I am a first year teacher. Because Pell grants and state grants were available to me, I only spent close to 3000 for my four year degree. I attained my first teaching position making less than 35000 in a small rural school. I am required to become highly qualified which means I am back in school attaining my Masters Degree. This will run my approximately 30-40000.

What do I get? Well, the most important thing is knowing that I'm building and developing wonderful soon to be adults. But in my private life, the wage is barely livable, I will be paying back student loans until I am old and gray, and I still have to pay for licenses and supplies for my classroom (I spent approximately 2000 this year alone). You say I get summers off? Well, by the time I prepare for the next year, count in the hours I spend at home preparing for the next day or term, I'm working a salaried high demanding corporate type of job. If Obama wants good teachers, he needs to either pay them a bit better regardless of rural or inner-city *and* slowly forgive student loans as they "work" off their debt.

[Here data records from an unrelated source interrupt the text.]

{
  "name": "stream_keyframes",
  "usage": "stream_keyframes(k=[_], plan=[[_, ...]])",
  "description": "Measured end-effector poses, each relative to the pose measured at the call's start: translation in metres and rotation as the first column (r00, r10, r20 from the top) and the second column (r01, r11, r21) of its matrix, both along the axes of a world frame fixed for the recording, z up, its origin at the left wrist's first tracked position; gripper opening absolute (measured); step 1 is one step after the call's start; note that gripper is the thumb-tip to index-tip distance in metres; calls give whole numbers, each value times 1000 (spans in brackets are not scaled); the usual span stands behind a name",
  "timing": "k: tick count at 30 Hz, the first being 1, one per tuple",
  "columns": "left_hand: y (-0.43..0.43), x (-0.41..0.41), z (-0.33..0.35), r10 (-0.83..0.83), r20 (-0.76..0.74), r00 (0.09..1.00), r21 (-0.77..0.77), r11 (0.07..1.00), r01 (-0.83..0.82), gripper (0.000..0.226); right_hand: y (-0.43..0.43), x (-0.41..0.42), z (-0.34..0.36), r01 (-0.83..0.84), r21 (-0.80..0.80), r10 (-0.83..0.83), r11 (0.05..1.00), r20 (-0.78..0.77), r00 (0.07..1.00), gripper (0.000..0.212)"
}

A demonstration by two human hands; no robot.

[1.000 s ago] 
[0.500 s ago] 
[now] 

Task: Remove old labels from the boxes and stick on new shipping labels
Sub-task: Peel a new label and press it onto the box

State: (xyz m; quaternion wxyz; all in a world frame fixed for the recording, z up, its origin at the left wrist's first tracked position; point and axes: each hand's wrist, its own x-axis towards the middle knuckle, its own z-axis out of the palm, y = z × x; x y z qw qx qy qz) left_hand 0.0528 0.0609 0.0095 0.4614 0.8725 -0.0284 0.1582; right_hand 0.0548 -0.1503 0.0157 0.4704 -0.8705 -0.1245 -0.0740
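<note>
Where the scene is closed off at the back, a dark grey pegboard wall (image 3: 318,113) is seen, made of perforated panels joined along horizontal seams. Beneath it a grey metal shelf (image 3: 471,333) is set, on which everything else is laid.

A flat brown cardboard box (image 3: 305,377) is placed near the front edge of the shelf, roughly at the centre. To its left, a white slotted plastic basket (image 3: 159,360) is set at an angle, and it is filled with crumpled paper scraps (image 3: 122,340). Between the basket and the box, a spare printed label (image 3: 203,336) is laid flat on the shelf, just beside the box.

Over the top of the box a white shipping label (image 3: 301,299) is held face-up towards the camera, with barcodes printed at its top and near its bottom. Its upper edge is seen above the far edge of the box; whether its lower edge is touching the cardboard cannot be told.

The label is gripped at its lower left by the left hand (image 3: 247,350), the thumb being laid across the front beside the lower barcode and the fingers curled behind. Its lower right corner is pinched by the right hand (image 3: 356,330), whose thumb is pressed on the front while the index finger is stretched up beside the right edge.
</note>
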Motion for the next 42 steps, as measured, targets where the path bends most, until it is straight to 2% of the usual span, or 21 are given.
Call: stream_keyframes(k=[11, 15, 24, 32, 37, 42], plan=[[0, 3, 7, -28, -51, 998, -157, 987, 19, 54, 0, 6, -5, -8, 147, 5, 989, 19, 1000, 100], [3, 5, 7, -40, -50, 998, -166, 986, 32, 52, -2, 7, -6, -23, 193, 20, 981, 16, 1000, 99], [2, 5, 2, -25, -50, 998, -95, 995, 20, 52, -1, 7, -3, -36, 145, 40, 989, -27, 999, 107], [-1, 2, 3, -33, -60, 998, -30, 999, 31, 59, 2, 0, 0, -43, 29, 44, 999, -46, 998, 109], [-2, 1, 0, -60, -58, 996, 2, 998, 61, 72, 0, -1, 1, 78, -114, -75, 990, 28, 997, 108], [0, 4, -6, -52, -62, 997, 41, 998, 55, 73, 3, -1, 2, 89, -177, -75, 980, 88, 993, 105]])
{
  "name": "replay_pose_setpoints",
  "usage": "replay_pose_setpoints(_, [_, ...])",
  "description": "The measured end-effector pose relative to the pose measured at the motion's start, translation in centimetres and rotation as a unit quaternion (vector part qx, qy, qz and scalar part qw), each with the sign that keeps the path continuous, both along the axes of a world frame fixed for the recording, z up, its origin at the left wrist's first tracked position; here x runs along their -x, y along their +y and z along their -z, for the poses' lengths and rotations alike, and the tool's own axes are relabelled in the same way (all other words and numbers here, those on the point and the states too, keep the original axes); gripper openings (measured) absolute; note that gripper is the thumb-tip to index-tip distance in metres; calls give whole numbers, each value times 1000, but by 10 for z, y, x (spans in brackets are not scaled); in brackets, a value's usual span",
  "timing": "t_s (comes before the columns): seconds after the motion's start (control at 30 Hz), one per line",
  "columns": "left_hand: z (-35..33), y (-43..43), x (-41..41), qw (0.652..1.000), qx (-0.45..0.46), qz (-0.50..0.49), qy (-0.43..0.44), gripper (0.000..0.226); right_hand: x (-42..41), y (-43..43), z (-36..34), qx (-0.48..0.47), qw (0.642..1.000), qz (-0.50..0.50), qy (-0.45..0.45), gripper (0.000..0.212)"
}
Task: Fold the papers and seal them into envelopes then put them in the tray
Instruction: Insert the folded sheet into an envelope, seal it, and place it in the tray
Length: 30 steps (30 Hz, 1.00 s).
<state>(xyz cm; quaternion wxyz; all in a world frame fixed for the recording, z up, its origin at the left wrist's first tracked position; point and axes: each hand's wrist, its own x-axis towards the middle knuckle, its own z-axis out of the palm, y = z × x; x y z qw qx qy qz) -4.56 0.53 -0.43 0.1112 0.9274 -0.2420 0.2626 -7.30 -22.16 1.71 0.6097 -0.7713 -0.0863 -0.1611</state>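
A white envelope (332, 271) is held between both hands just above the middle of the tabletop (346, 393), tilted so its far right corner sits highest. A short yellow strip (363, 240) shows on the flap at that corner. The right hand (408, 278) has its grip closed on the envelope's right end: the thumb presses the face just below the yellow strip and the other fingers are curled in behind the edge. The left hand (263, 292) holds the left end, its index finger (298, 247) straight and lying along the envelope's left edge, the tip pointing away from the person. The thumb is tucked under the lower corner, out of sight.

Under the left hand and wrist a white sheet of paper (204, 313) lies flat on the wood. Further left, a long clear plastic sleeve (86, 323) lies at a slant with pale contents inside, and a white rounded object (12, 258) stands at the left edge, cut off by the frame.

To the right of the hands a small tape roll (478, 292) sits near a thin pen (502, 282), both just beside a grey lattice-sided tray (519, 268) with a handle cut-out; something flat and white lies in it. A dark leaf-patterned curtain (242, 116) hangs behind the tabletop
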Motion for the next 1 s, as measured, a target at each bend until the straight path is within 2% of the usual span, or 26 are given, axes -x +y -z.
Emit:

Just a thought folks. I wouldn't change my choice of careers regardless of the financial burden but it would be nice to not have to worry so much about making my bills and getting my class what it needs.

Maureen's picture
Anonymous (not verified)

Sometimes, children learn in spite of us. Even with a low-performing teacher, if the students are provided the tools to learn, they will do it. Providing our low socio-economic students with the tools that they do not have at home will increase their odds of surviving and becoming successful. I work in several elementary schools, all of which are in low socio-economic areas. The students that are provided technology in a new building are showing tremendous growth. I would hesitate to say that it because of the quality of teachers -- certainly some of them are still "growing" -- but those kids are hooked on the technology and want to learn. Even if the teacher does not know something, they help each other. It is truly an amazing sight! Hopefully, all the schools in this area will be on the same playing field as far as technology goes, and perhaps the stimulus can help with that.